An interesting detail that I want to highlight here is how the ValidateConfig() function works. When analyzing this function, notice something interesting: when it detects an error in some configuration value, it is not as if it immediately returns false, saying that something went wrong. It acts first, taking corrective measures to solve the problem automatically, all this before actually returning a definitive result.

First, it resets the invalid value, putting it back to its default value. This, in a way, temporarily “fixes” the configuration, without letting the error prevent the program process from following its flow. Then, so as not to leave the situation unexplained, the function assigns a detailed message, clearly indicating where the error occurred and what needs to be adjusted. And, finally, the function marks the variable called is_valid as false , signaling that something went wrong. Only at the end, after taking all these measures, does it return this variable, with the final status, which will tell whether the configuration passed and is valid or not.

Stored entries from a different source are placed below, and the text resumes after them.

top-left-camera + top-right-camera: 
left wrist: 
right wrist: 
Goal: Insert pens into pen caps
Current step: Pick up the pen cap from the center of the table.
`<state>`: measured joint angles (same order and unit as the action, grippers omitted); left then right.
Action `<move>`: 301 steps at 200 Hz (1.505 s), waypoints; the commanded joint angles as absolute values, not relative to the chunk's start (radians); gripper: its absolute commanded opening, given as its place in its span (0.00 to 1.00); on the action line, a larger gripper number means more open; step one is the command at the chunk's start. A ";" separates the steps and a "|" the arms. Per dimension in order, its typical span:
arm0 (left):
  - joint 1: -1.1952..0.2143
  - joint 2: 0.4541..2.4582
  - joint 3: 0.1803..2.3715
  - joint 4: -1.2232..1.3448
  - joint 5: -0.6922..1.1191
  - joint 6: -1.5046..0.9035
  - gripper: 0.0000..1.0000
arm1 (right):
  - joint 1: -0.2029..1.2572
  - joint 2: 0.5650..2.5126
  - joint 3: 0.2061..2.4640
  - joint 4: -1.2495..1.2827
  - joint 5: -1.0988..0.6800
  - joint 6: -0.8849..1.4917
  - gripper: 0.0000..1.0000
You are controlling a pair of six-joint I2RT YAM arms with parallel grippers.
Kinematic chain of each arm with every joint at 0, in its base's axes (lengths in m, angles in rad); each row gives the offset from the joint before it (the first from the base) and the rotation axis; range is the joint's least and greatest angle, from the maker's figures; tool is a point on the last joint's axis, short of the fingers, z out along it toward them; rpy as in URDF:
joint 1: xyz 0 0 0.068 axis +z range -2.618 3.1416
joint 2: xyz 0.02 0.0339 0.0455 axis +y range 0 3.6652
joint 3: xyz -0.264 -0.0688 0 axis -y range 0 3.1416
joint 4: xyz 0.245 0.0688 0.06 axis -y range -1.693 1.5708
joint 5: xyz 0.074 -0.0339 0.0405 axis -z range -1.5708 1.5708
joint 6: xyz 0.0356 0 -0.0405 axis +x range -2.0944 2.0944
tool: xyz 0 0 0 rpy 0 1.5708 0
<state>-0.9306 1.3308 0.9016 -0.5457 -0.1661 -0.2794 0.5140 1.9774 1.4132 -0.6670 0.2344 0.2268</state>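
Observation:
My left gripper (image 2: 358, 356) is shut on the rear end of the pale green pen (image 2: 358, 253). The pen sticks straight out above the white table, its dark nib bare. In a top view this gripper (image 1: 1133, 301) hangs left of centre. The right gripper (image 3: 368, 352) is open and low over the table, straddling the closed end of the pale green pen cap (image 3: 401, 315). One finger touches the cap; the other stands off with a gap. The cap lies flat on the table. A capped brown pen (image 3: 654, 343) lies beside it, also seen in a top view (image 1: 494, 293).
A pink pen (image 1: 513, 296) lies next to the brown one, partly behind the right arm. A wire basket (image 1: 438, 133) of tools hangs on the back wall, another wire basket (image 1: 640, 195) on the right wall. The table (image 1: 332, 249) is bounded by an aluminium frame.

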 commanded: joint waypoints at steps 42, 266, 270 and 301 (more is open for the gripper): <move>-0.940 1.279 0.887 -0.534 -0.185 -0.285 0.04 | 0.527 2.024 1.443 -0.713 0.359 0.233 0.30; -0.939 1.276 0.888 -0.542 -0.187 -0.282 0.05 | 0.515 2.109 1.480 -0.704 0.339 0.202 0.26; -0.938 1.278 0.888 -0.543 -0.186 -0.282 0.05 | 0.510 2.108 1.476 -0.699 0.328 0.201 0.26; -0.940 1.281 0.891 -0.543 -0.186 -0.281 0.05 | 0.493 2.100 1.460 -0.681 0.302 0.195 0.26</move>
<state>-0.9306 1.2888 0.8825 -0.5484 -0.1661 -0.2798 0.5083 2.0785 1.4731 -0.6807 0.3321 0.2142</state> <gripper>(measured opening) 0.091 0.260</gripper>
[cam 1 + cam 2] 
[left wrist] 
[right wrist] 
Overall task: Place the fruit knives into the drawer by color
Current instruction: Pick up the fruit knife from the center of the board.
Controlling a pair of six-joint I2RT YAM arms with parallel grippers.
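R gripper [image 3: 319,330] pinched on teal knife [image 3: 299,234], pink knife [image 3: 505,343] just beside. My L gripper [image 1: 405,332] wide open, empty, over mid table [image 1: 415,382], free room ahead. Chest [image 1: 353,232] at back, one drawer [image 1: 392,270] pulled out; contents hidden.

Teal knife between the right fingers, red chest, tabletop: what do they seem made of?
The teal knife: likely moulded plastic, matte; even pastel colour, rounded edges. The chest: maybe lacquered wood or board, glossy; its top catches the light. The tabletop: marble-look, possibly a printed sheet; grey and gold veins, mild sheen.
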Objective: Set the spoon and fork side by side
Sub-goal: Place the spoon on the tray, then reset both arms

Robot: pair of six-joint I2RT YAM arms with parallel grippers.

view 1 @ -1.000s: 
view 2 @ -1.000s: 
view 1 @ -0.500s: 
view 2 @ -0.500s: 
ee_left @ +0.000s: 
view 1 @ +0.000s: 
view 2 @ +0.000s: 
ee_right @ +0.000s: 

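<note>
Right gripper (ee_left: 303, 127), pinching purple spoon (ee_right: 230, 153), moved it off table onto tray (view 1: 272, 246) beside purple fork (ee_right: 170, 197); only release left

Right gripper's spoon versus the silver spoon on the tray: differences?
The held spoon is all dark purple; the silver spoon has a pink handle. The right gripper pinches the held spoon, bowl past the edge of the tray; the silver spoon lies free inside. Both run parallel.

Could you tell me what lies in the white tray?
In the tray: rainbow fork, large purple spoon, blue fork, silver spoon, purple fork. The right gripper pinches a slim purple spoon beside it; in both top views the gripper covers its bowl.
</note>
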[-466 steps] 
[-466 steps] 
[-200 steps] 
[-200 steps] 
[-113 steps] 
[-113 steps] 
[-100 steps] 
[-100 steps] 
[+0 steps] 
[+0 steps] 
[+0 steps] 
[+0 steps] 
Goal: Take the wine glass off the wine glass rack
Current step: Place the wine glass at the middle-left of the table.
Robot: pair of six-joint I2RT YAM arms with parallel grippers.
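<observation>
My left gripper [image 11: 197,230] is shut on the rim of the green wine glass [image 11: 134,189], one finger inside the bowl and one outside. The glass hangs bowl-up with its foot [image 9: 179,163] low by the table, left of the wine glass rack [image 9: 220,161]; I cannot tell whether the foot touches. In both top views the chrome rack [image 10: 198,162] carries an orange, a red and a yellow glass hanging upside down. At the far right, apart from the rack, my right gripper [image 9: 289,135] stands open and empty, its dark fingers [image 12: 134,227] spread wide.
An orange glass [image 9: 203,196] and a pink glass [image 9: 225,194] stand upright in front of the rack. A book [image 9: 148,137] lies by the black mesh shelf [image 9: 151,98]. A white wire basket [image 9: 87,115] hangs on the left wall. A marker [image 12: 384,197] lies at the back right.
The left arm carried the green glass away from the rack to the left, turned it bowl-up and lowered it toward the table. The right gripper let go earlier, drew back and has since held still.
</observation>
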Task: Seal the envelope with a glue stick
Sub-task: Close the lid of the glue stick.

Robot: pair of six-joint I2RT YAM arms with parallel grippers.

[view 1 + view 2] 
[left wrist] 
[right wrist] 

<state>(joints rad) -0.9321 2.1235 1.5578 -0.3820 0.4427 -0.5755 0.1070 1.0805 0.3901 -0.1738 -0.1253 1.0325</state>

But what makes this even more interesting is how the function handles multiple errors. If there is more than one incorrect value at the same time, it does not focus on correcting the first error that appears, leaving the others for later. On the contrary, it goes after them all at once, correcting everything at the same time. At the end, the function returns the message explaining which was the last error corrected, ensuring that nothing is left out.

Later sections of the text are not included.